Phishing und Social Engineering gehören zu den größten Sicherheitsrisiken im Onlinebanking. Das Landgericht Heidelberg (Urteil vom 13. Mai 2025, 2 O 233/24) hatte im Mai 2025 zu klären, ob eine Bank ihren Kunden für nicht autorisierte Überweisungen entschädigen muss, wenn dieser leichtfertig einen Freischaltcode an Betrüger weitergibt. Die Entscheidung setzt die bekannten Grundsätze des Zahlungsdiensterechts konsequent um und betont, wie hoch die Sorgfaltsanforderungen für Kontoinhaber im digitalen Zahlungsverkehr sind.
Sachverhalt
Die Klägerin unterhielt bei der beklagten Bank ein Girokonto mit Online-Banking-Zugang über die SecureGo plus-App. Im Juli 2024 erhielt sie einen Anruf eines vermeintlichen Bankmitarbeiters, der sie unter dem Vorwand angeblicher Sicherheitsprobleme dazu brachte, einen Aktivierungscode in der App zu bestätigen. Damit ermöglichte sie einem unbekannten Dritten die Einrichtung eines neuen mobilen Endgeräts, über das später drei Überweisungen über insgesamt 33.800 EUR ausgeführt wurden – ohne ihre Autorisierung. Die Klägerin forderte die Bank auf, den Betrag wieder gutzuschreiben. Die Bank lehnte ab und berief sich auf grobe Fahrlässigkeit der Kundin. Das LG Heidelberg bestätigte die Rechtsauffassung der Bank.
Juristische Analyse
Grundsatz: Erstattungspflicht der Bank bei nicht autorisierten Zahlungen
Gemäß § 675u BGB muss die Bank grundsätzlich nicht autorisierte Zahlungen erstatten. Diese Pflicht gilt jedoch nicht uneingeschränkt: Hat der Kunde grob fahrlässig seine vertraglichen Pflichten verletzt, kann die Bank Ersatz des entstandenen Schadens verlangen (§ 675v Abs. 3 Nr. 2 BGB) und damit aufrechnen.

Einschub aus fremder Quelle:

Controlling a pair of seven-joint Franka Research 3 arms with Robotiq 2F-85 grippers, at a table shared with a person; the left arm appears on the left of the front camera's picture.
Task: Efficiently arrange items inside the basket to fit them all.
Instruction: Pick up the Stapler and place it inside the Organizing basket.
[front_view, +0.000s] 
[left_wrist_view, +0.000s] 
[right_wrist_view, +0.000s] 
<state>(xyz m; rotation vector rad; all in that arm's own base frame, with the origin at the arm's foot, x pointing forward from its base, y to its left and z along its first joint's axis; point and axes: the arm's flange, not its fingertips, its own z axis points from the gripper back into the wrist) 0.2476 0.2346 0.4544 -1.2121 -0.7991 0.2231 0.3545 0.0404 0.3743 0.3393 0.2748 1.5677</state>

Grobe Fahrlässigkeit der Klägerin
Das Gericht stufte das Verhalten der Klägerin als grob fahrlässig ein. Sie habe den ihr unbekannten Anrufer nicht überprüft, den angezeigten Freischaltcode ohne Prüfung der Details bestätigt und damit den Zugang zu ihrem Onlinebanking ermöglicht. Die Auftragsdetails in der SecureGo plus-App wiesen klar auf die Freischaltung eines neuen Geräts hin – von einer Kontosperrung, wie behauptet, war keine Rede. Das Gericht stellte fest, dass durchschnittliche Onlinebanking-Nutzer aufgrund breiter Medienberichte über Betrugsmaschen wie falsche Bankanrufe wissen müssen, dass Banken nie telefonisch um Freigaben oder Codes bitten.

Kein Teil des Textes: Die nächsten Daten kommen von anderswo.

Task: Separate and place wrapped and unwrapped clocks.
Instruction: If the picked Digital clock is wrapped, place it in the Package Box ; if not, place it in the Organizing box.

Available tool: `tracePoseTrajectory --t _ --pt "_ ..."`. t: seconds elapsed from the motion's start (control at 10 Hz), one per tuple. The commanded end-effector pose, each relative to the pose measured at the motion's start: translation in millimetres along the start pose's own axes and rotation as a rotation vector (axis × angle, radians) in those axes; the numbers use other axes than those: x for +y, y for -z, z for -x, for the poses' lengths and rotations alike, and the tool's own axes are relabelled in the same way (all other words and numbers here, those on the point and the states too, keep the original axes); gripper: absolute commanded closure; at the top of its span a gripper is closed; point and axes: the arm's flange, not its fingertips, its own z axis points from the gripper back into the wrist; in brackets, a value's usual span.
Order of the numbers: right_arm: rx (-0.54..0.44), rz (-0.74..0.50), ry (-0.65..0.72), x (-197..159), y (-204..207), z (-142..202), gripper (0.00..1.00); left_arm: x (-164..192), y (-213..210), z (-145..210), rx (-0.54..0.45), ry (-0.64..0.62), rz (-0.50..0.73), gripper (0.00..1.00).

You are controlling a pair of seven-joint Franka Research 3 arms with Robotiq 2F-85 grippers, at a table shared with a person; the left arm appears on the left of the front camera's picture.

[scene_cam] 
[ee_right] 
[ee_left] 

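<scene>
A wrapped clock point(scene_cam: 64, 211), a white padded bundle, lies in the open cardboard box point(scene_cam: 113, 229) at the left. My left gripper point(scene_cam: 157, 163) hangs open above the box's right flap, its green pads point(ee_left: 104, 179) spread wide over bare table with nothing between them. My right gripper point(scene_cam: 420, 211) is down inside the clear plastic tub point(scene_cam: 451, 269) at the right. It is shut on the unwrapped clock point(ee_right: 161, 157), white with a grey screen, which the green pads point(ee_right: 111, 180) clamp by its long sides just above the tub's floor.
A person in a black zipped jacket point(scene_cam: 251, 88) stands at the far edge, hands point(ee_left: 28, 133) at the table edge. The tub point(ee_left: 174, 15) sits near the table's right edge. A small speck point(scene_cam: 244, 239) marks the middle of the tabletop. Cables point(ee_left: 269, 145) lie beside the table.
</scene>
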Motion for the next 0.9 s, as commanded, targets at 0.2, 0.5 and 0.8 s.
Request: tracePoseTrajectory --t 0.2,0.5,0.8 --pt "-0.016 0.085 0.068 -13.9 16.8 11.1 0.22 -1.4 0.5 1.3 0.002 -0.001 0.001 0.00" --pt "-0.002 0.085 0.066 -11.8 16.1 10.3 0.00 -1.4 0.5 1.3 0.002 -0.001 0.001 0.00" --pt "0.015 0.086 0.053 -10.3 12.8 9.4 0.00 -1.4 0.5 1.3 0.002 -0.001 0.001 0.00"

Zudem habe die Klägerin zwischen erstem und zweitem Anruf ausreichend Zeit gehabt, sich zu vergewissern oder direkt bei der Bank nachzufragen. Diese naheliegenden Schritte habe sie unterlassen.
Kein Mitverschulden der Bank
Ein Mitverschulden der Bank, das den Schadensersatzanspruch mindern könnte (§ 254 BGB), machte die Klägerin nicht plausibel geltend. Die Bank habe keine Sicherheitslücken verursacht, sondern die Sicherheitsmechanismen (Freigabecode, Zwei-Faktor-Authentifizierung) ordnungsgemäß eingesetzt. Daher: Die Bank war nach § 675u BGB zur Erstattung verpflichtet, konnte aber im gleichen Zuge den Ersatz ihres Schadens nach § 675v Abs. 3 BGB beanspruchen. Die Aufrechnung der Bank führte zur vollständigen Erfüllung, sodass der Anspruch der Kundin erlosch. Die Klage wurde abgewiesen.
Kernaussage
Das LG Heidelberg bekräftigt die Linie der Rechtsprechung: Wer sensible Sicherheitsmerkmale auf telefonische Nachfrage preisgibt, handelt grob fahrlässig und verliert seinen Erstattungsanspruch für nicht autorisierte Zahlungen. Für Bankkunden bedeutet das: Keine Freigabe von Codes ohne sorgfältige Prüfung – selbst bei angeblichen Sicherheitsanrufen der eigenen Bank. Wer grob fahrlässig handelt, trägt den finanziellen Schaden selbst.